# A dark power has found its way back into the world. New (shitty) GW release video



## MadCowCrazy (Mar 19, 2009)

A dark power has found its way back into the world...and apparently it's Radagast the Brown (known as scatman amongst his closest friends).






The video is 1:37 long and shows off 1 shitty model. The Tau video is 58seconds long and you dont even get to see the whole Riptide model. It's pretty clear they just gave up with this video, from 0:20 - 1:25 they show of the Radagast model, is it really that big a deal? Well, it comes on the Large Oval Flying base so I guess it's the Hobbits equal of the Tervigon, Trygon, Riptide etc kit.

I wasn't even going to post this shit but I guess news is news, even if it's shitty news...

The heck is up with the "A dark power has found its way back into the world.", is Radagast the dark power? Does it reference him fleeing from the Necromancer?
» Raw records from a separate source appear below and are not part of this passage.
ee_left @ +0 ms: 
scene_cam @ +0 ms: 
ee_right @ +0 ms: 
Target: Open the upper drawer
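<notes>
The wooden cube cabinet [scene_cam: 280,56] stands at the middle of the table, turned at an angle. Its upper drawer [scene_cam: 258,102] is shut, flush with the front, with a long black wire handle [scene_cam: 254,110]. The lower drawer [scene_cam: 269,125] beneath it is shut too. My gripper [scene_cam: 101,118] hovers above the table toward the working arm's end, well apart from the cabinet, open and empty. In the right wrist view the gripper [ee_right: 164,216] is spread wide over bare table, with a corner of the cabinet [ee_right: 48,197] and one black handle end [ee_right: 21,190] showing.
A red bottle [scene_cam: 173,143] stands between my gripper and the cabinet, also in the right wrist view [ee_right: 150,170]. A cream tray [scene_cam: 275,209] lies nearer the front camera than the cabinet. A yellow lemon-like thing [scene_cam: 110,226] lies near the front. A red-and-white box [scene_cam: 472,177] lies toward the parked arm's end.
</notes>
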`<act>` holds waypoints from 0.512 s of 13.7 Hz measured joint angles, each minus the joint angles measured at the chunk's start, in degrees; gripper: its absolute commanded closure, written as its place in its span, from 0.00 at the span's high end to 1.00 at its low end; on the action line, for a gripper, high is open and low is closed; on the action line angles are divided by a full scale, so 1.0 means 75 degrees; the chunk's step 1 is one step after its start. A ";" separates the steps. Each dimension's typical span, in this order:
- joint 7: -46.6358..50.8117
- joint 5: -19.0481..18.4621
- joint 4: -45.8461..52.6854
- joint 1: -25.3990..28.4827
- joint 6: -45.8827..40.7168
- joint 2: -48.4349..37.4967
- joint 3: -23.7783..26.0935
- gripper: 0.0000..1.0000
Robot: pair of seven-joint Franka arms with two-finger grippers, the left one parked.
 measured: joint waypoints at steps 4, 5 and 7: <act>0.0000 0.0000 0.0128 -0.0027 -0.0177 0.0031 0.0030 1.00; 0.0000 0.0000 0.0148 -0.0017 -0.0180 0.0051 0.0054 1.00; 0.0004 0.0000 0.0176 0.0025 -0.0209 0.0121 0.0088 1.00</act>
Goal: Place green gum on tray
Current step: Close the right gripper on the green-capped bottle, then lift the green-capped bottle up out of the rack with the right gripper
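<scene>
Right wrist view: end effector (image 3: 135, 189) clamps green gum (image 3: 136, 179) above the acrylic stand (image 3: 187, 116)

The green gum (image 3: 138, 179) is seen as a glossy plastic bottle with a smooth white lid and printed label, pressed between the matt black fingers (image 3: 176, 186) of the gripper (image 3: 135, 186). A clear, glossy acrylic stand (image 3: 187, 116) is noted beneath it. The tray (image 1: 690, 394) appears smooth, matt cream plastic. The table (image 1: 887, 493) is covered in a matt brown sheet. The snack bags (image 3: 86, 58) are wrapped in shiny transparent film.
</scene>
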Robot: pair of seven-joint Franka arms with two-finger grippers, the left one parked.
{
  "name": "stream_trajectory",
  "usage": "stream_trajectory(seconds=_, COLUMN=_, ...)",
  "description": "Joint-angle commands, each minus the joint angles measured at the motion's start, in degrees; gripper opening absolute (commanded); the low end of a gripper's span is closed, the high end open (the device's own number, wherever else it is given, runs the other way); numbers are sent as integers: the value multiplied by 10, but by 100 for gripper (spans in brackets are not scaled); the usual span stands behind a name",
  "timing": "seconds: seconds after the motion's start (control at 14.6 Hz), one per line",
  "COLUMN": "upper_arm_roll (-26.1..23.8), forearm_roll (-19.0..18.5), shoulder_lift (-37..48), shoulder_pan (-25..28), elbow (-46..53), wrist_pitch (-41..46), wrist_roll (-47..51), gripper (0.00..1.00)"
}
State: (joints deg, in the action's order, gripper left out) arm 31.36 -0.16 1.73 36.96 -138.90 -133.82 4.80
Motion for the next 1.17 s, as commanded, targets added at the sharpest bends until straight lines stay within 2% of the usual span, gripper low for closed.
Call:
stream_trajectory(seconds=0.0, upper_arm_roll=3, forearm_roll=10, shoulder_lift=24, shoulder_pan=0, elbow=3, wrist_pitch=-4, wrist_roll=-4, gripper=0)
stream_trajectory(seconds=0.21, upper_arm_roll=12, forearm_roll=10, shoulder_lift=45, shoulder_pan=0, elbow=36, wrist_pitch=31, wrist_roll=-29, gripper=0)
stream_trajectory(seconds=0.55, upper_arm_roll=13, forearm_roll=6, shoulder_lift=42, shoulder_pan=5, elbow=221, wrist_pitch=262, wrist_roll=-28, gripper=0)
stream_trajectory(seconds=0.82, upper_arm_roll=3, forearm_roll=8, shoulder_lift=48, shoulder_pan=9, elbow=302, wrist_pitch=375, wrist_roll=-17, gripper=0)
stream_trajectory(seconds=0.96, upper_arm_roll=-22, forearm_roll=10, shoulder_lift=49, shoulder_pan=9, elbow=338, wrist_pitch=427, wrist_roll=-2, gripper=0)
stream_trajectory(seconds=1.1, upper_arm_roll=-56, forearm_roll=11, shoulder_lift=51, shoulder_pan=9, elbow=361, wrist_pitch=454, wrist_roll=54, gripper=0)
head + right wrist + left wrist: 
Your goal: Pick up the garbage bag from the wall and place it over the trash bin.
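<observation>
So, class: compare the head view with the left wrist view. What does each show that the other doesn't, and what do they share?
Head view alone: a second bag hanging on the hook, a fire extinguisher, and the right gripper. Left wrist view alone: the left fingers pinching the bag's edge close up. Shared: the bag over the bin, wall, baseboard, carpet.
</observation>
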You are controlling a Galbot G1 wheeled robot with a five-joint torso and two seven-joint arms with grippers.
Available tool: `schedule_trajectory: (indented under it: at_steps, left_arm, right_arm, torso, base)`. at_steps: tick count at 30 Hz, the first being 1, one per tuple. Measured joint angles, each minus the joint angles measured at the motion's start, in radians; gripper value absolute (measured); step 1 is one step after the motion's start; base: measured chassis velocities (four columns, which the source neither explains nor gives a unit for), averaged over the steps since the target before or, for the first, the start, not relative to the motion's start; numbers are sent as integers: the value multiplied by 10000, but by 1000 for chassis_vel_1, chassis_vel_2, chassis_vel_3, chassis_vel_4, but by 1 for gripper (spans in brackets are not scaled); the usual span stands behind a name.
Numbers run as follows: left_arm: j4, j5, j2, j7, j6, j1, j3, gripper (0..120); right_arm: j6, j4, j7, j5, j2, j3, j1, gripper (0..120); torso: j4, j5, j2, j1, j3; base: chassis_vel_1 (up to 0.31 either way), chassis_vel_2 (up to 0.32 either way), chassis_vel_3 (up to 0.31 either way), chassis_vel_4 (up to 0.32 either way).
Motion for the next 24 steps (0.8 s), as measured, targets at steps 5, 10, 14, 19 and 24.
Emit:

A dark power has found its way back into the world, a woodland hermit who "loves" animals more than any man should be allowed to... His wife the rabbit he calls Helga gave birth to his sons the wererabbits that now pull him around the woods. They are a crime against nature but will in the end save a party of dwarfs, a hobbit and another creepy old guy.


----------



## Count_the_Seven (May 19, 2010)

That is pish.

Waste of 1:37.

That is all.

CtS


----------



## GrizBe (May 12, 2010)

If anything, it shows what a flop the Hobbits been for them if they're trying this hard to push what is a terrible model.


----------



## Archon Dan (Feb 6, 2012)

Waste of video certainly. But it does look like a nice model. It looks like it was frozen mid-motion. But given the movie, I can't imagine this model does much more than move extra fast.


----------



## Doelago (Nov 29, 2009)

Is it too much asked for them to maybe just use music from, uh, the damn film? I mean, Radaghast has an entire 7 minute track on the soundtrack. Getting permission to use it should not be THAT hard, especially since they are making licensed merchendise/toys/whatever you call it.


----------



## Jace of Ultramar (Aug 2, 2011)

Dammit, MCC, I laughed out loud at work at the last paragraph and I'm not supposed to have my phone out!


----------



## Adramalech (Nov 10, 2009)

This video is a steaming pile of shit.


----------



## Loli (Mar 26, 2009)

Wow. I'm astounded and impressed. GW actually thought that worthy enough to get a release video and a 1m37 one at that.


----------



## Deneris (Jul 23, 2008)

*Waits for someone to convert a CSM lord of Slaanesh riding a bone sled pulled by daemonette "bunnies"* :wink:


----------



## MadCowCrazy (Mar 19, 2009)

Deneris said:


> *Waits for someone to convert a CSM lord of Slaanesh riding a bone sled pulled by daemonette "bunnies"* :wink:


Challenge Accepted!

Oh wait, I can probably get a whole 40k army of whatever they are charging for that thing...


----------



## slaaneshy (Feb 20, 2008)

This is shit, The Hobbit it shit - makes perfect sense!


----------



## Jace of Ultramar (Aug 2, 2011)

deneris said:


> *waits for someone to convert a csm lord of slaanesh riding a bone sled pulled by daemonette "bunnies"* :wink:


instant want!


----------



## Bindi Baji (Apr 23, 2009)

Either

A: GW paid an advertising firm shed loads of money

B: A group of execs sat in a room and spent hours planning this marketing campaign

or most likely

C: The entire filming budget was spent by an intern on a four pack of wicked strength lager and was then filmed immediately after said alcoholic beverage was drunk


----------



## Jace of Ultramar (Aug 2, 2011)

Bindi Baji said:


> C: The entire filming budget was spent by an intern on a four pack of wicked strength lager and was then filmed immediately after said alcoholic beverage was drunk


That's my kind of R&D before creating a commercial.


----------



## DivineEdge (May 31, 2012)

If that was so, there would have been more giggling and more smashing...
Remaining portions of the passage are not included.